These women are in love with woman killers

These women are in love with woman killers

The Journal told us a few days ago that Kaven Sirois Fournier, author of a triple homicide in Trois-Rivières in 2014, intends to marry the man who for years was his tutor at the Philippe-Pinel Psychiatric Institute in Montreal.

Is this a case of hybristophilia, sometimes referred to as “Bonnie and Clyde Syndrome”? It refers to people—particularly women—who are attracted to those who have committed femicide and/or serial rape. Often sentenced to life imprisonment or the death penalty, these felons receive letters from admirers in prison—dubbed “murder groupies”—that often contain more or less explicit sexual innuendos.

A serial killer subdues a Quebec woman

Another case involving a Quebecer is in the news. Charles Sobhraj, nicknamed “The Serpent”, the French serial killer who murdered around twenty hippies roaming Asia in the 1970s. He had persuaded the amorous and submissive Quebec medical secretary Marie-Andrée Leclerc to become his accomplice. When she and Sobhraj were found guilty of murder in India in 1980, she appealed the verdict. In July 1983, suffering from cancer, she was allowed to return to Quebec. She died in 1984 at the Hôtel-Dieu de Lévis, aged 38.

Sobhraj, who was imprisoned in Kathmandu for other murders, married Nihita Biswas, a Nepalese woman 44 years his junior, who had fallen in love with him. The 78-year-old has just been released for health reasons and repatriated to France.

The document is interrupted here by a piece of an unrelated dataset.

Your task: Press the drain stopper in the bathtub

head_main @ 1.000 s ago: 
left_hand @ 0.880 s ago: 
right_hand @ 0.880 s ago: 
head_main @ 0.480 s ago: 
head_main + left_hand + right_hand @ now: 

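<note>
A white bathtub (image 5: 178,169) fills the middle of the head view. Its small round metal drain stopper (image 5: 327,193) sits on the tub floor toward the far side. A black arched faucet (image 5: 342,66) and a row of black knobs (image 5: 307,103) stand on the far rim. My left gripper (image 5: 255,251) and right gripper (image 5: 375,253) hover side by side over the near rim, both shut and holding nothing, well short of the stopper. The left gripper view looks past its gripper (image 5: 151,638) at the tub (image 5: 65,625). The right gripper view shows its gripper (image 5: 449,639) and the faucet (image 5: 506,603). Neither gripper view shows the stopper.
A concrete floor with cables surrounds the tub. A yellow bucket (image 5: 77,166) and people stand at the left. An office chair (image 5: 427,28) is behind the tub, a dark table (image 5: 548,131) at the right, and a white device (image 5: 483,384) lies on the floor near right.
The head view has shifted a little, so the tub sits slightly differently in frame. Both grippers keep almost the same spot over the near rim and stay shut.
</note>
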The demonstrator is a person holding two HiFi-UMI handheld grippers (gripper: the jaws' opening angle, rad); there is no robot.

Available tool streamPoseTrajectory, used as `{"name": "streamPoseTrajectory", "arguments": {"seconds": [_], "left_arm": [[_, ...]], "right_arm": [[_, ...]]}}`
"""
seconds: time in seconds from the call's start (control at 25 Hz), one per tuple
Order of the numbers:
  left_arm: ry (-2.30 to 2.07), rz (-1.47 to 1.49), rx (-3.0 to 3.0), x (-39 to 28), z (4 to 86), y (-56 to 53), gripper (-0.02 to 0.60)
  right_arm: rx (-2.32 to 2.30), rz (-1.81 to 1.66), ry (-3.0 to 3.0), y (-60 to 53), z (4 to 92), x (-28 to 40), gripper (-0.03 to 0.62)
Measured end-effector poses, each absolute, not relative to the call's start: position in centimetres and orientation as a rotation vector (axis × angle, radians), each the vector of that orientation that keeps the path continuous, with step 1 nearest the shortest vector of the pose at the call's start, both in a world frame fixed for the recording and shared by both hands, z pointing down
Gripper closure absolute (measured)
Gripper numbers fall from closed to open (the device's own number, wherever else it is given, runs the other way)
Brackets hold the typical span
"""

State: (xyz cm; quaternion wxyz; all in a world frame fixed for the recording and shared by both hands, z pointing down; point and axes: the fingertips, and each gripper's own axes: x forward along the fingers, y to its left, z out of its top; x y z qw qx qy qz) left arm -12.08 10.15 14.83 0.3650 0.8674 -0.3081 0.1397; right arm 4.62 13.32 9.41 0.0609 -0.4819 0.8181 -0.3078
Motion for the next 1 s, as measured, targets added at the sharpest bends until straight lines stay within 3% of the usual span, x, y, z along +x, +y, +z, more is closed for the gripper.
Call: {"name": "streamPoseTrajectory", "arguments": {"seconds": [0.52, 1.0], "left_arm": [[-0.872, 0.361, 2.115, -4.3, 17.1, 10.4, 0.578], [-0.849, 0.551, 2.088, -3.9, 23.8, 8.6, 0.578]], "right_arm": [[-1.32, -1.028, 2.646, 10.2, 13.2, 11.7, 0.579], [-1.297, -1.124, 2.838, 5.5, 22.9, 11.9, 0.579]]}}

And this is not a new phenomenon. Landru, the notorious French serial killer who murdered ten women between 1915 and 1919, received more than 4,000 letters from women in love, including 800 proposals of marriage. The Wikipedia article about him states: “Women are often convinced of the innocence of these criminals, despite all the evidence, or fantasize about the possibility of rescuing them.”

Accomplice in “Love” Murders

We also remember the case of Paul and Karla Homolka. She provided him “for love” with sex slaves to rape and kill. The couple murdered three teenage girls, including Karla’s sister, and raped about twenty women.

Bernardo was sentenced to life in prison in 1995 and was in solitary confinement most of the time, according to Global News. In 2021 he failed with a second parole application. The 58-year-old man who has been declared a dangerous criminal will spend the rest of his life behind bars.

Despite outraged protests from the victims’ families and the public, Karla Homolka was released in 2005 after serving just 12 years in prison for her complicity in her lover’s heinous crimes. After her release, Karla Homolka settled in the Montreal area, where she married and had three children.